• Work task
Produce word for word the lines of the data below running from the one that has "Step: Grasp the" to the one that has "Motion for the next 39", inclusive, and no others.

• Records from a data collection
================================

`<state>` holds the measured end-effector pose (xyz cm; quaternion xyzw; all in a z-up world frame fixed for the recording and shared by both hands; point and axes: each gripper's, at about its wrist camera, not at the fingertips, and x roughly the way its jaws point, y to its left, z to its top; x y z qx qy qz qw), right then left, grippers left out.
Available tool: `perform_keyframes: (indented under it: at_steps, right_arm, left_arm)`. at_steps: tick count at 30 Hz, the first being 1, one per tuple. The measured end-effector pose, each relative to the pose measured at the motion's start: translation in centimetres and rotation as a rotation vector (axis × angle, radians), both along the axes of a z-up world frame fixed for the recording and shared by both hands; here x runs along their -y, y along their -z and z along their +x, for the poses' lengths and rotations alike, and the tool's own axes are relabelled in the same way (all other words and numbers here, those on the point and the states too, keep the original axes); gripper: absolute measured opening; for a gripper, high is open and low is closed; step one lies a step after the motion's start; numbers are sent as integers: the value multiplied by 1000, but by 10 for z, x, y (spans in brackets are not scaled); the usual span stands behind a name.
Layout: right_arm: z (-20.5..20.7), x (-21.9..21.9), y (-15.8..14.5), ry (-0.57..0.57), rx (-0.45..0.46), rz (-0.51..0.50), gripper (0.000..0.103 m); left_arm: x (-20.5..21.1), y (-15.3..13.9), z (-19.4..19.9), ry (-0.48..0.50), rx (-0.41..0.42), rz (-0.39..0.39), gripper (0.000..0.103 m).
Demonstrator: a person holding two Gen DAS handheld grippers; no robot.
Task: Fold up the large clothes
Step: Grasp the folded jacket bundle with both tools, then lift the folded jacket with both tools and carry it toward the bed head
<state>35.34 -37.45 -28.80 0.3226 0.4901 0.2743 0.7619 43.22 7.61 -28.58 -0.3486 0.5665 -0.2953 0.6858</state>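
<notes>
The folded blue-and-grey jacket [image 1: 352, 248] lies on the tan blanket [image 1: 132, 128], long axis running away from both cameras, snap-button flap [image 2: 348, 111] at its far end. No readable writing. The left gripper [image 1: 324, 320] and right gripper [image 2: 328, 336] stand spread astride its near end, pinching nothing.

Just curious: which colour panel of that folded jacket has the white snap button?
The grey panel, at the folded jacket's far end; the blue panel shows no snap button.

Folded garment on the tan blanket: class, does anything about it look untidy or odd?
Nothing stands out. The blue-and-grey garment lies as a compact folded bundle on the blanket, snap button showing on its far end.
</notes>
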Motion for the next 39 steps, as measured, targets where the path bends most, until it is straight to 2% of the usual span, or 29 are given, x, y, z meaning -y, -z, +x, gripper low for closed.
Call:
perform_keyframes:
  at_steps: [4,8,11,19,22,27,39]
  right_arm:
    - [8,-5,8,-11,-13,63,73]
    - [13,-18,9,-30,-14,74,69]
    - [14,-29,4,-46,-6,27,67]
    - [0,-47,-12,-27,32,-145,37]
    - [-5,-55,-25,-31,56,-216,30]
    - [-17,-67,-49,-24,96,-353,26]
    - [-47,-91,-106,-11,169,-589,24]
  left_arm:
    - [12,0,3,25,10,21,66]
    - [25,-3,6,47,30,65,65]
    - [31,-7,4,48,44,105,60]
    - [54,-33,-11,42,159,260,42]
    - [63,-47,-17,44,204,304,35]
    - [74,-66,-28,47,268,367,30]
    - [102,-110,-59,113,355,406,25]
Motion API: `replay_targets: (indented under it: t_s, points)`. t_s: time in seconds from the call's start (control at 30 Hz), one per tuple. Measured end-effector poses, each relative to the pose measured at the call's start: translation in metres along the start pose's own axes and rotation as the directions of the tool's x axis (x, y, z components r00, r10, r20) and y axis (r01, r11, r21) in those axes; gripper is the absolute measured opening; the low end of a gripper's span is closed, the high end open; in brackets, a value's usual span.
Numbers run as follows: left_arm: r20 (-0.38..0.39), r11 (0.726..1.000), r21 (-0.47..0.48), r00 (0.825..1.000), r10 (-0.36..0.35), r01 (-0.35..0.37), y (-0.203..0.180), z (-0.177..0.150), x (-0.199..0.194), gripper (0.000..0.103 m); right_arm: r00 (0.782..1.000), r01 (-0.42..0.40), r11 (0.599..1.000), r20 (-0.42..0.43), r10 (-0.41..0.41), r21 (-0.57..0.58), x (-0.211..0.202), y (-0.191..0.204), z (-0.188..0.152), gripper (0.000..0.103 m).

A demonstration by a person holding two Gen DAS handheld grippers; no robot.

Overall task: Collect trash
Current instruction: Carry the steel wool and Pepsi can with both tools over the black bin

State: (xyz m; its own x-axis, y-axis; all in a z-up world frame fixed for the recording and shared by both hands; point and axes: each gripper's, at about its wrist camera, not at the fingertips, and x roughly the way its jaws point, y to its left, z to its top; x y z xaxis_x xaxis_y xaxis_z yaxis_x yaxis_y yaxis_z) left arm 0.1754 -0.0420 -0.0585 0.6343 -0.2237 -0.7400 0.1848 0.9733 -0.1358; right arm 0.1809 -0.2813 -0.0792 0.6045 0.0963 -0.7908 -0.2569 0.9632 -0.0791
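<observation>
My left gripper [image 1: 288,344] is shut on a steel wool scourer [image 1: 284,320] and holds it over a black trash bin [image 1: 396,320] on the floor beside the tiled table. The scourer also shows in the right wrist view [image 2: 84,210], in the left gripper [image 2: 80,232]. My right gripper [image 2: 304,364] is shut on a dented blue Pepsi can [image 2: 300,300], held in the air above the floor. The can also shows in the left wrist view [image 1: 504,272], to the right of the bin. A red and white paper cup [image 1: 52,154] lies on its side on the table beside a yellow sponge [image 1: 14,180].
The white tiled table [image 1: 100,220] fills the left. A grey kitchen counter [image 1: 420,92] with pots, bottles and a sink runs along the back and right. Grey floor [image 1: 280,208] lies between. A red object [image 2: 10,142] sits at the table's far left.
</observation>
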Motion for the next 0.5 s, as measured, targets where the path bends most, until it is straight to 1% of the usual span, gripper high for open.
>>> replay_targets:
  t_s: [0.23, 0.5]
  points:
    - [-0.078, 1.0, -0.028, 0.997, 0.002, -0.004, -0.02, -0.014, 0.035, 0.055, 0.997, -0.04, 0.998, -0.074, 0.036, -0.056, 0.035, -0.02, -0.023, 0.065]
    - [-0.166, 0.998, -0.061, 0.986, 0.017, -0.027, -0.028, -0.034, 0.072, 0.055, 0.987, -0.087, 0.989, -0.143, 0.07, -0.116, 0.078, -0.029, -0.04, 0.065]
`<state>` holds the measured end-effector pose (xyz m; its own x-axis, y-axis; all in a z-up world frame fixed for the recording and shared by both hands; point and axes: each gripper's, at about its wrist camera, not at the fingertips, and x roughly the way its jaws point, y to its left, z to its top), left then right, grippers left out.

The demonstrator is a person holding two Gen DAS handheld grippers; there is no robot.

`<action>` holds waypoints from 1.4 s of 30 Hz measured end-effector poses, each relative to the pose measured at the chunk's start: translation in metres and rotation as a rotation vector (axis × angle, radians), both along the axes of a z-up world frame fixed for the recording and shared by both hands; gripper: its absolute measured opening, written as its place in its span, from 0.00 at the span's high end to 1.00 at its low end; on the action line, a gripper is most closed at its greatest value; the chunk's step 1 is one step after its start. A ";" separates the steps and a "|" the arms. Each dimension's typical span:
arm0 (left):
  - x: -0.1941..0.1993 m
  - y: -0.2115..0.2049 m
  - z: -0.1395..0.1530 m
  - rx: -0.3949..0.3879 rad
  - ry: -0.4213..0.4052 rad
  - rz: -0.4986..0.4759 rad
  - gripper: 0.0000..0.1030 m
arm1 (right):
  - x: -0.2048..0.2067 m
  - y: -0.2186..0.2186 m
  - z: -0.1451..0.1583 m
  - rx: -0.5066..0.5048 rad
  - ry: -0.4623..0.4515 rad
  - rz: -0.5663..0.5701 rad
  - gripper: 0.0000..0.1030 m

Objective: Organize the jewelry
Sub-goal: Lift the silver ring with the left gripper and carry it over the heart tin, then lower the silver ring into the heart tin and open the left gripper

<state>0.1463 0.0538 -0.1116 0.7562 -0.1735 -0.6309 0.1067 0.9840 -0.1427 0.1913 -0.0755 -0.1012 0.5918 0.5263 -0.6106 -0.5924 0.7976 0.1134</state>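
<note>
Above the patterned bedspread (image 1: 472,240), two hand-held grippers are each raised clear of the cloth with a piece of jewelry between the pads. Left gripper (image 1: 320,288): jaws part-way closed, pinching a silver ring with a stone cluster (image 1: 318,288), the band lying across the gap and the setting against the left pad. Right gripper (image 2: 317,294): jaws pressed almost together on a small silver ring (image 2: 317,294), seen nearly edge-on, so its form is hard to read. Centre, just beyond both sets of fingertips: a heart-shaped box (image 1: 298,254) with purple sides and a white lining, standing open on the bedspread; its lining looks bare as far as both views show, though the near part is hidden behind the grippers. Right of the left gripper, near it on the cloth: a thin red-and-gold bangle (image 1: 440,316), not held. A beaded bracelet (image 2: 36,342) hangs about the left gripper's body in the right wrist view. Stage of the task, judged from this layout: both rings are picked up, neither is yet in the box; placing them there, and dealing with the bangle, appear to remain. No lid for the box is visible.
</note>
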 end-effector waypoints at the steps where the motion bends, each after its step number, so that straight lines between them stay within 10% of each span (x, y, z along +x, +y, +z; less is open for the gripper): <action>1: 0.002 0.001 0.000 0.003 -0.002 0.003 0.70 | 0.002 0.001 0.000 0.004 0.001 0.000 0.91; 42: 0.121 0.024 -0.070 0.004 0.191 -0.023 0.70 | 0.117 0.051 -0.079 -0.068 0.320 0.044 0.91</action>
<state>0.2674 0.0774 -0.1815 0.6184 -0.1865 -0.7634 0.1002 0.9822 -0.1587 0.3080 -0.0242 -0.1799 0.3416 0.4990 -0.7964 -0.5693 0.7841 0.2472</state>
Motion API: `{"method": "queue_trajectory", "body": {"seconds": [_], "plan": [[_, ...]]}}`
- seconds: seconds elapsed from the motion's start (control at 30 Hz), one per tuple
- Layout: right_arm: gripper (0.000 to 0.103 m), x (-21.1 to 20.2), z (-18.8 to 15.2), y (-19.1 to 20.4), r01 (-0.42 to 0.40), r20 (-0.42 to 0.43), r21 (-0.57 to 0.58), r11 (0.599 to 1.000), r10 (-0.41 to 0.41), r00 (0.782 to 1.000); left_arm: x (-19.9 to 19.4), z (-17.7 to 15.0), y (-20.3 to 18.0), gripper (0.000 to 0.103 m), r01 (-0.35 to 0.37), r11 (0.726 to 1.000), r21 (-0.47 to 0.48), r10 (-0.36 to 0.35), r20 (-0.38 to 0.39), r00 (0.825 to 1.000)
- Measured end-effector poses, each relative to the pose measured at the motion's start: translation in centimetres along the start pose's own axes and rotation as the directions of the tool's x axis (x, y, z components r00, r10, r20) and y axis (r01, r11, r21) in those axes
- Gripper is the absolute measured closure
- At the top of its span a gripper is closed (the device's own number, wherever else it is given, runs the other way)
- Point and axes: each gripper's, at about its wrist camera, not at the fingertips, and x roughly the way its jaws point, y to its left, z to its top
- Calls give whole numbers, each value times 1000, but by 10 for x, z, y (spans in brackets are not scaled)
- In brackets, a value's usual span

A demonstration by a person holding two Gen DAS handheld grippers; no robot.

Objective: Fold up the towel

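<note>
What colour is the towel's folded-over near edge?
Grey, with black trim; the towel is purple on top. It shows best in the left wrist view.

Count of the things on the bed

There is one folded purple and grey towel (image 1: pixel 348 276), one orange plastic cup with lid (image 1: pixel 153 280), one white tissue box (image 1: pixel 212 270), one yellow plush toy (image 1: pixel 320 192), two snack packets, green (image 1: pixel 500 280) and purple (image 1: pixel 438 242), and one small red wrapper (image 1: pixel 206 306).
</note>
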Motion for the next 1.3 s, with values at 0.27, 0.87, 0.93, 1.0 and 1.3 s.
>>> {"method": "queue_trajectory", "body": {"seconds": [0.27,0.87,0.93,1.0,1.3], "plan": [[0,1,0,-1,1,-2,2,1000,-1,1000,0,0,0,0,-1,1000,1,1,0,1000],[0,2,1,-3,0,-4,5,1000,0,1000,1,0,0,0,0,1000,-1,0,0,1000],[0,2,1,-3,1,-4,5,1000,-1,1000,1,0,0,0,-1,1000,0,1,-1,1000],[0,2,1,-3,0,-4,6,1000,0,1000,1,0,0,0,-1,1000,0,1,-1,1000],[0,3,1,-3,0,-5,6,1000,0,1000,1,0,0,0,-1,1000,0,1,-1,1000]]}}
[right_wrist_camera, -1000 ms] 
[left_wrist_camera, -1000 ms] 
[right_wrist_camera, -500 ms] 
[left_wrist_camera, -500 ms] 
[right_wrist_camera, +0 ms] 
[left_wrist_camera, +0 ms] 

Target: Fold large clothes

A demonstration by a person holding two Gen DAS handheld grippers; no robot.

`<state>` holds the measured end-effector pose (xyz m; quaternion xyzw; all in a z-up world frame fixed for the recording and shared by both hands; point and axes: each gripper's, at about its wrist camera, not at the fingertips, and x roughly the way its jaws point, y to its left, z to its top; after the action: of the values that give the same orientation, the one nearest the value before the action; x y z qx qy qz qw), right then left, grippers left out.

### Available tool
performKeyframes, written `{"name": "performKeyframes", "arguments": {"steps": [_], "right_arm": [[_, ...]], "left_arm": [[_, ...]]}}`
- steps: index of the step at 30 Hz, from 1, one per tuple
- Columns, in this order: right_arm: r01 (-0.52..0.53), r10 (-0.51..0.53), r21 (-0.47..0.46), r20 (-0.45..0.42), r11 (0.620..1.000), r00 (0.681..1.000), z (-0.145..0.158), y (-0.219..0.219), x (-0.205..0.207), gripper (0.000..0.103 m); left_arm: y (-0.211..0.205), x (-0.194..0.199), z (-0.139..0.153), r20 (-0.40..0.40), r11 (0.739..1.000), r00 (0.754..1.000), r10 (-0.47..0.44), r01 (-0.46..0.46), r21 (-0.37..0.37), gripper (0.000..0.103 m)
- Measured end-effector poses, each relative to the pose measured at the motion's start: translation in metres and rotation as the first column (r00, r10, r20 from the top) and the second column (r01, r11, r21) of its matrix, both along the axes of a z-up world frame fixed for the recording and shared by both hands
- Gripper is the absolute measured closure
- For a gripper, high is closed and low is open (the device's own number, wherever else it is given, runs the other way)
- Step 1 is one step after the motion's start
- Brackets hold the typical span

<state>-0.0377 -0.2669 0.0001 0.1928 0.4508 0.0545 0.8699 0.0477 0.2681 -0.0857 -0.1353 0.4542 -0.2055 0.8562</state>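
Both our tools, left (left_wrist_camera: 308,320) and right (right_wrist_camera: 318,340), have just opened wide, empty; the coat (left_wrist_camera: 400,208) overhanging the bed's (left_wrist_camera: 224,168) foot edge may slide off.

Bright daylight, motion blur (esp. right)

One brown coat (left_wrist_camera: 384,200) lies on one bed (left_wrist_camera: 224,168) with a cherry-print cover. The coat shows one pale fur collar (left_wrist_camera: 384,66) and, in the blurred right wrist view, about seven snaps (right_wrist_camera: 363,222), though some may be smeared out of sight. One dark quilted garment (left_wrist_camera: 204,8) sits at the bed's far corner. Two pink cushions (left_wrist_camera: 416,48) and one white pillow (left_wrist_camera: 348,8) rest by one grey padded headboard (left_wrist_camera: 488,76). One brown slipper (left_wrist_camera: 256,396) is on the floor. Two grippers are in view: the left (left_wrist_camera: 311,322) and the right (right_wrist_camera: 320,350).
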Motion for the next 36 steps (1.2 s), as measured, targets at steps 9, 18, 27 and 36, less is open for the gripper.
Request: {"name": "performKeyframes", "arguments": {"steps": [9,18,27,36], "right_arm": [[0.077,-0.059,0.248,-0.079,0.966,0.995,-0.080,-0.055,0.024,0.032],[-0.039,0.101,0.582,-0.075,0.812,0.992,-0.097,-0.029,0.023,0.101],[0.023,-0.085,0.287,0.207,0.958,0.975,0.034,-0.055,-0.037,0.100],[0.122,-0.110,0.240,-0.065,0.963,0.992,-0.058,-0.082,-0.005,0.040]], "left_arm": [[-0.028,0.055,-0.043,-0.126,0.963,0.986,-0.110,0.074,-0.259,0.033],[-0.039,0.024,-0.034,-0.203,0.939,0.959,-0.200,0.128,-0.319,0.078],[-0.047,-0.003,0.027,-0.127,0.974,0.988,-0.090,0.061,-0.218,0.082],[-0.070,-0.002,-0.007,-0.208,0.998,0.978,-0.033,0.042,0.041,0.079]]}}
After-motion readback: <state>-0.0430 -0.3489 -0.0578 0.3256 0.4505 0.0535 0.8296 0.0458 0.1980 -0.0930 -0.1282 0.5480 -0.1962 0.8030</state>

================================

• Exercise response
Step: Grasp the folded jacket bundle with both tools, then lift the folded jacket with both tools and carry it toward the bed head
<state>35.34 -37.45 -28.80 0.3226 0.4901 0.2743 0.7619 43.22 7.61 -28.58 -0.3486 0.5665 -0.2953 0.6858</state>
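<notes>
The folded blue-and-grey jacket [image 1: 352, 248] lies on the tan blanket [image 1: 132, 128], long axis running away from both cameras, snap-button flap [image 2: 348, 111] at its far end. No readable writing. The left gripper [image 1: 324, 320] and right gripper [image 2: 328, 336] stand spread astride its near end, pinching nothing.

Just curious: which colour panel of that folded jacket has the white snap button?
The grey panel, at the folded jacket's far end; the blue panel shows no snap button.

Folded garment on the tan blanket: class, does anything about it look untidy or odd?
Nothing stands out. The blue-and-grey garment lies as a compact folded bundle on the blanket, snap button showing on its far end.
</notes>
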Motion for the next 39 steps, as measured, targets where the path bends most, until it is straight to 2% of the usual span, or 29 are given, x, y, z meaning -y, -z, +x, gripper low for closed.

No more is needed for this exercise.